The trial court gave to the jury an instruction based upon the right of the accused to defend his wife from death or serious bodily harm at the hands of Turpin, about which no complaint is made. He also gave an instruction on the theory of the defense of habitation which the Attorney General maintains was not authorized. The instructions submitted to the jury first predicate that, if they should believe from the evidence that the defendant was in good faith occupying the premises as a home, and then that Turpin entered it armed with an ax, and the defendant believed, and had reasonable grounds to believe, that the deceased entered with the intention of forcibly injuring by personal violence the defendant or any member of his family, he had the right to defend his home and to use such force as he believed, and had reasonable grounds to believe, was necessary for its protection, and, if he shot Turpin, using only such force as that indicated, the jury should find him not guilty.
We are of the opinion that the evidence did not sustain such an instruction. The immediate provocation for Turpin's assault upon the defendant's wife appears to *Page 389 have been the incipient quarrel between the two women, and, though it may have been engendered by Turpin's opposition to Girkey moving into the house at the time, the defendant's only claim of justification, as stated, was the necessary defense of the person of his wife.
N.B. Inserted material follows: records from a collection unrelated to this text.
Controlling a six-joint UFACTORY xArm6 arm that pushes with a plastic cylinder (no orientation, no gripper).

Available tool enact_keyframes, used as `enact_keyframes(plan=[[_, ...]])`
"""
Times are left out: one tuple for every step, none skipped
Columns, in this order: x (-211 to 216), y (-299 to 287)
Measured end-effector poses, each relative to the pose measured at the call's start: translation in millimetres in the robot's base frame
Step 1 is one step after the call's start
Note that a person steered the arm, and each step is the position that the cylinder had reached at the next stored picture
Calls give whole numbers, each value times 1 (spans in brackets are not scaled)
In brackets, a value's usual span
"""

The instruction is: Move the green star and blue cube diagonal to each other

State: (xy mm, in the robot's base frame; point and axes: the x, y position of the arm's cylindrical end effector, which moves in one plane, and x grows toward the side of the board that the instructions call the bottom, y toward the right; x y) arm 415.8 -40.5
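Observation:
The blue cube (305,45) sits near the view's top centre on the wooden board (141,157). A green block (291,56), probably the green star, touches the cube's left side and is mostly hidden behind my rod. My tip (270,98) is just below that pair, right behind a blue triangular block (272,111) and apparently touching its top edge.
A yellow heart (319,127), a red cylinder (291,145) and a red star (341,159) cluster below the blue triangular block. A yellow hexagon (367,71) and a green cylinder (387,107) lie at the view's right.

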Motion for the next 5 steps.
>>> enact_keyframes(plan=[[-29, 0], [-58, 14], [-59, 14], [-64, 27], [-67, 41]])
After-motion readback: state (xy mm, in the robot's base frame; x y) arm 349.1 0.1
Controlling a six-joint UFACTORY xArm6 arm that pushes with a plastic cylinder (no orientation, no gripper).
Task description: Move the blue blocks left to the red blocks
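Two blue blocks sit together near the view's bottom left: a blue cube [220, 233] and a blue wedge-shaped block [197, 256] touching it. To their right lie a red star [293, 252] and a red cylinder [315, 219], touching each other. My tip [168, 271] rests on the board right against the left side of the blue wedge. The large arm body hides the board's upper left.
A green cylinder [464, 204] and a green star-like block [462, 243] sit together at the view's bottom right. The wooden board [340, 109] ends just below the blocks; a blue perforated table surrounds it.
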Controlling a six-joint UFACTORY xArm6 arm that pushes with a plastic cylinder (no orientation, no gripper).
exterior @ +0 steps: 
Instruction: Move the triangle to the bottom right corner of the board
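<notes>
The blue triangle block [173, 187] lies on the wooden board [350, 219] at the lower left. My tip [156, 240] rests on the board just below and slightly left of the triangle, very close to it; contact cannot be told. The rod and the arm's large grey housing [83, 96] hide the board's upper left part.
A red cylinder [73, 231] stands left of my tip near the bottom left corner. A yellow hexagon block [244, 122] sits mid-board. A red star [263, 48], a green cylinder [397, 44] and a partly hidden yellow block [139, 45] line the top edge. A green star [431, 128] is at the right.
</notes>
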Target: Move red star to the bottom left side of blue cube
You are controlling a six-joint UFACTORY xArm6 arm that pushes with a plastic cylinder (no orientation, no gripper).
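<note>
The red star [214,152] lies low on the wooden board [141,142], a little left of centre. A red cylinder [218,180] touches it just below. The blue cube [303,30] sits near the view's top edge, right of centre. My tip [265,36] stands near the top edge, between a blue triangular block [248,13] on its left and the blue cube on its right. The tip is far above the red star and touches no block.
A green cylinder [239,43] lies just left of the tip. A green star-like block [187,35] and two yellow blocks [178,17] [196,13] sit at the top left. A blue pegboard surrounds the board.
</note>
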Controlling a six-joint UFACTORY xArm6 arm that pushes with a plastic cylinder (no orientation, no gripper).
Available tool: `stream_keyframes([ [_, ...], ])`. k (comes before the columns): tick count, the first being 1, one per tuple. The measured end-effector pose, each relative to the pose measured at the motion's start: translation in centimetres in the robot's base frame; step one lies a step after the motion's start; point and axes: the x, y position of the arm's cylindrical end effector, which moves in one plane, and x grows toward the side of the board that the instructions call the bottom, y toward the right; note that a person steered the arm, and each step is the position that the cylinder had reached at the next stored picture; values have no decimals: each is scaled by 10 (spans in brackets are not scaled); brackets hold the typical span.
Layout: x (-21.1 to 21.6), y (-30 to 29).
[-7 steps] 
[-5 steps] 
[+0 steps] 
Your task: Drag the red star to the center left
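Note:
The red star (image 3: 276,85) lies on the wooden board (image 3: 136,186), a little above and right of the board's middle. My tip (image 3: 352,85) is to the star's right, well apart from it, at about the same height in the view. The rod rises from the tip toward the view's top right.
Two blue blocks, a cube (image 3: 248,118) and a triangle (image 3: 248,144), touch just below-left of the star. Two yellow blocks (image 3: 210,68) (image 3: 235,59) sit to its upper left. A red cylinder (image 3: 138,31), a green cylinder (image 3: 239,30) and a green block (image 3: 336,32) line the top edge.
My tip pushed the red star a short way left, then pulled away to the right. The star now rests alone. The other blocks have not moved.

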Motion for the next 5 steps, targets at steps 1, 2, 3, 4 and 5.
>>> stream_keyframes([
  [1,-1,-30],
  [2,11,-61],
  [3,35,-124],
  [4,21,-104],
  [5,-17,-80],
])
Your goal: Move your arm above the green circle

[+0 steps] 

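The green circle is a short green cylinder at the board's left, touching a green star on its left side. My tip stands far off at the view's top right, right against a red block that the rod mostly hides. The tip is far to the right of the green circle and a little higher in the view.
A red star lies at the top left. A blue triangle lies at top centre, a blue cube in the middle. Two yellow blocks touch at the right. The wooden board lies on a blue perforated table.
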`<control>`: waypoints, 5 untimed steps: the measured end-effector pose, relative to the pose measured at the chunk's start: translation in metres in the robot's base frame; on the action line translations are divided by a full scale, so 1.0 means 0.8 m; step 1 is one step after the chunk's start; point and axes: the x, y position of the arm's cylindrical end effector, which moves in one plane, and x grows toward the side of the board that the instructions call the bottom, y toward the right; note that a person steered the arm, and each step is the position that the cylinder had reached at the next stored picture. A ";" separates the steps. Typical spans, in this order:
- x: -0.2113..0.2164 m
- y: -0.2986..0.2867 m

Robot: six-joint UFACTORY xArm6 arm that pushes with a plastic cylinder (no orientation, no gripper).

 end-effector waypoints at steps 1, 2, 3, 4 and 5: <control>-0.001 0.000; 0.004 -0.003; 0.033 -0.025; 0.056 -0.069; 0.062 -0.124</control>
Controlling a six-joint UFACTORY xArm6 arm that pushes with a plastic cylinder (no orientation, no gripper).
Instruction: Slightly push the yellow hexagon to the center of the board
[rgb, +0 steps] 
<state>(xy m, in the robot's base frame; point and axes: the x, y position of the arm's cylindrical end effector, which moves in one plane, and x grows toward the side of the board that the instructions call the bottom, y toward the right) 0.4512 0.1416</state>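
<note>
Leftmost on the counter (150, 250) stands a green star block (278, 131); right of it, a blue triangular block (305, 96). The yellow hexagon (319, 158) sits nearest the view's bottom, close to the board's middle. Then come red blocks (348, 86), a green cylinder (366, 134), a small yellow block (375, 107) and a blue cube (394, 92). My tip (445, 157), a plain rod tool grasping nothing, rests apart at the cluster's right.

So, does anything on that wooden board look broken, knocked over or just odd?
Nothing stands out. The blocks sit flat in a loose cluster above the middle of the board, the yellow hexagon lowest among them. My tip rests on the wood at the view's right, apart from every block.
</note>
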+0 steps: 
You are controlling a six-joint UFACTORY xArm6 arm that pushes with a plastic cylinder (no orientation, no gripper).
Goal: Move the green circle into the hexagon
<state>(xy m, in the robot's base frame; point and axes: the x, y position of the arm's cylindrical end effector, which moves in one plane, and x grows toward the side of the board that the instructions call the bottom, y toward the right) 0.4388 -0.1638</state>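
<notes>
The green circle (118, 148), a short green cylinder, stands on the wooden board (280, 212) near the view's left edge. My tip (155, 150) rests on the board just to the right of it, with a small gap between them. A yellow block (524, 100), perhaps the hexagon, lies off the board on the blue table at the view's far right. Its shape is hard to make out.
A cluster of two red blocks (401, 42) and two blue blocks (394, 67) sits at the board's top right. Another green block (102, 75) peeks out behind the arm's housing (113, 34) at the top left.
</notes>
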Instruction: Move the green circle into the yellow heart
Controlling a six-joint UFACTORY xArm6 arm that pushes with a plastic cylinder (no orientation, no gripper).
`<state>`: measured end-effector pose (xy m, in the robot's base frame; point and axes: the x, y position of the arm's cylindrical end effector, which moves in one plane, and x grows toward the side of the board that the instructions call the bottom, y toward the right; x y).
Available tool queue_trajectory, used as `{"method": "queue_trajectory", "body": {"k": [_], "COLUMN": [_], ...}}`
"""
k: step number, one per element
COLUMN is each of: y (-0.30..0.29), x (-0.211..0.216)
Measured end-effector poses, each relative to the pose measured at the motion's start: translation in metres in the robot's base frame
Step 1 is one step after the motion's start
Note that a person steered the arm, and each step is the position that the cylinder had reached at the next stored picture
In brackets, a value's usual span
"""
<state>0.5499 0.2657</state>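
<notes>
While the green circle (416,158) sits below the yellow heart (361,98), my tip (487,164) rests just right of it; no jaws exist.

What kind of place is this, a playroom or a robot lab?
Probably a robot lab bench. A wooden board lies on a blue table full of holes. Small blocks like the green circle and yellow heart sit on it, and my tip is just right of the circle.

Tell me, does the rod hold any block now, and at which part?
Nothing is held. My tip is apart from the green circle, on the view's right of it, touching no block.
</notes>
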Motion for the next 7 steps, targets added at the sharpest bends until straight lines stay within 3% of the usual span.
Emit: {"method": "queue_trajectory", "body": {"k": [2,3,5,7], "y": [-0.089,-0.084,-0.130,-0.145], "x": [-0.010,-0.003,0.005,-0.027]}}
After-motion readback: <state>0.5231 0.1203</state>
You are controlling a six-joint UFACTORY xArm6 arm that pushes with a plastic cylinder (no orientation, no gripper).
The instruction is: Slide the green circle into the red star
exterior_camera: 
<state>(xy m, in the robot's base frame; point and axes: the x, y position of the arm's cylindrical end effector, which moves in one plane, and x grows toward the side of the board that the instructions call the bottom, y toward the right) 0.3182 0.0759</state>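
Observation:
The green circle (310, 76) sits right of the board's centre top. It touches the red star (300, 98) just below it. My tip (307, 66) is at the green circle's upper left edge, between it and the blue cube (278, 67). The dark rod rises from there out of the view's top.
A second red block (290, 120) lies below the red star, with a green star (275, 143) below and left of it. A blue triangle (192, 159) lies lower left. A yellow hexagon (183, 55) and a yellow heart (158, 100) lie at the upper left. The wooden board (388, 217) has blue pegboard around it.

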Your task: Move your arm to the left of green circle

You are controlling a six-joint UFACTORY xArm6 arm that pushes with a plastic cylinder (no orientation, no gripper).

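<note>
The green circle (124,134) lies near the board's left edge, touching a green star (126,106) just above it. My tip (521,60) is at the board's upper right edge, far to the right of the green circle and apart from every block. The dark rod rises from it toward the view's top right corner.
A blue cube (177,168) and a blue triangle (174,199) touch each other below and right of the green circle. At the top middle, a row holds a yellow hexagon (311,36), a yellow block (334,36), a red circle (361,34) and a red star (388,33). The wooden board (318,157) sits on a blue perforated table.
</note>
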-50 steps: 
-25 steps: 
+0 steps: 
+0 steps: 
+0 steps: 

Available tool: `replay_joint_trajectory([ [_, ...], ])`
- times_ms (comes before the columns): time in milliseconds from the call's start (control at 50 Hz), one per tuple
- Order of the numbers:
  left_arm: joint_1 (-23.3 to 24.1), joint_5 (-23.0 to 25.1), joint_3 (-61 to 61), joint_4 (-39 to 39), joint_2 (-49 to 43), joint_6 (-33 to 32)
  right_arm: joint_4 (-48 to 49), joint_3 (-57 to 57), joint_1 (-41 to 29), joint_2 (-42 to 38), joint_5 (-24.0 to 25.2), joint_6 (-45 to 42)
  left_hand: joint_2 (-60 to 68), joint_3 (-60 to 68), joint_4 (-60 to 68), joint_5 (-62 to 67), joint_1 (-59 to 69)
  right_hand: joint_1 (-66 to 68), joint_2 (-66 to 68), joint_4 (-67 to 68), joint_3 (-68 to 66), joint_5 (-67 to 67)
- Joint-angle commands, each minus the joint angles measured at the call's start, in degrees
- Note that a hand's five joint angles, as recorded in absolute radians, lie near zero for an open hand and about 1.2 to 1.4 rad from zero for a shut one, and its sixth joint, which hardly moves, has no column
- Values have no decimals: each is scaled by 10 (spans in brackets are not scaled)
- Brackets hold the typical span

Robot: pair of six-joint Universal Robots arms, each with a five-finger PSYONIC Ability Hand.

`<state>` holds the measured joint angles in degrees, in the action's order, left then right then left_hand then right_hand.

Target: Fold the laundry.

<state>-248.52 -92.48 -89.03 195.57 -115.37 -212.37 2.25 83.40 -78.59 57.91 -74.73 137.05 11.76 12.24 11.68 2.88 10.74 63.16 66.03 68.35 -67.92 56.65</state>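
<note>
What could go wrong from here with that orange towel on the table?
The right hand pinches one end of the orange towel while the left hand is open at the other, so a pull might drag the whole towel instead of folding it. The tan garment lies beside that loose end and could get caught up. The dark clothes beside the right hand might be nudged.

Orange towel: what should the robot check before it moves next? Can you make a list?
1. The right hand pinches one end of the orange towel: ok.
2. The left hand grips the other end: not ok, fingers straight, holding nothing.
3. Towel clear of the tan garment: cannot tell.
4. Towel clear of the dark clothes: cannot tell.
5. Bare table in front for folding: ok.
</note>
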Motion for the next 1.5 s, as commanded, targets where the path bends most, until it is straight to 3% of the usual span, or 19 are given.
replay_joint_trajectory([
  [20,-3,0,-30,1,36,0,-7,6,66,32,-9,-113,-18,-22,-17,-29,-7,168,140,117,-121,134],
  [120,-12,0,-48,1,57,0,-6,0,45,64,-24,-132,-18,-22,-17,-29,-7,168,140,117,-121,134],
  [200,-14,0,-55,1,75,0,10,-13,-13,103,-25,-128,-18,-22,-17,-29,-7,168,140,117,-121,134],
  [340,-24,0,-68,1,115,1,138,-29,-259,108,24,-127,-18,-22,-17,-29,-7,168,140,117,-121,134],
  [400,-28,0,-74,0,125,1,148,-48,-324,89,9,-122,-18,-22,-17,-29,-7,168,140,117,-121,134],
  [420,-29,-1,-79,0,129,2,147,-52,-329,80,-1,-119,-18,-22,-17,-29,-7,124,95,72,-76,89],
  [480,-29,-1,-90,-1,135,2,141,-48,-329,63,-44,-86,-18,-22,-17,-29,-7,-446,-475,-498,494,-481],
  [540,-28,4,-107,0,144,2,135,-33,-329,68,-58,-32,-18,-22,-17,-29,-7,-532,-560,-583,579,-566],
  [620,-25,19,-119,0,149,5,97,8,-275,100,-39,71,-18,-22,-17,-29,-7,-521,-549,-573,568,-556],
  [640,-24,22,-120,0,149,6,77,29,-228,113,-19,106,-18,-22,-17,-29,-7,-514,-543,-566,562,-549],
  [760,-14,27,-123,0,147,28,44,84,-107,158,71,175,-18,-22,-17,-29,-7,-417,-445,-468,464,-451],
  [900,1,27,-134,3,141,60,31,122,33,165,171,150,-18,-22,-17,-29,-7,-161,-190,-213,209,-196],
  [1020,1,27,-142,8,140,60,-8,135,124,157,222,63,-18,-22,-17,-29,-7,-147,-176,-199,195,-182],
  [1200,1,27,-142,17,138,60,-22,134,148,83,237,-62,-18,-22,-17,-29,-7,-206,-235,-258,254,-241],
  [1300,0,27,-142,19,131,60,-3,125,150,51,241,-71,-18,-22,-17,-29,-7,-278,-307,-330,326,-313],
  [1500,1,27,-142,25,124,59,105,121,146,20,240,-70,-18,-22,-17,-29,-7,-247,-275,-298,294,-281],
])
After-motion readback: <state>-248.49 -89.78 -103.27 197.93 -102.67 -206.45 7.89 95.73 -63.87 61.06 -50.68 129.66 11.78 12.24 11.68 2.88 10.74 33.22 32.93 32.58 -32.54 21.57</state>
It is sometimes difficult to draw the line between what facts warrant or require an instruction on the defense of habitation and what do not. This case, it seems to us, falls within that class where it appeared that the evil design of the assailant was against an individual personally, and not upon the home as a house of refuge, where no violence was intended to any one in the home, and there was no felonious design upon the security of the residence or its contents. Illustrative cases which may be noted are: Winchester v. Commonwealth, 210 Ky. 685, 276 S.W. 575; Slavin v. Commonwealth, 229 Ky. 534, 17 S.W.2d 432 (Where the defendant claimed only that he shot in defense of his wife and himself); White v. Commonwealth, 225 Ky. 596, 9 S.W.2d 720; Howard v. Commonwealth, 227 Ky. 142, 12 S.W.2d 324; Farmer v. Commonwealth, 234 Ky. 673, 28 S.W.2d 978, 979; Smith v. Commonwealth, 236 Ky. 736, 33 S.W.2d 688.
Accordingly, the law of the case is certified.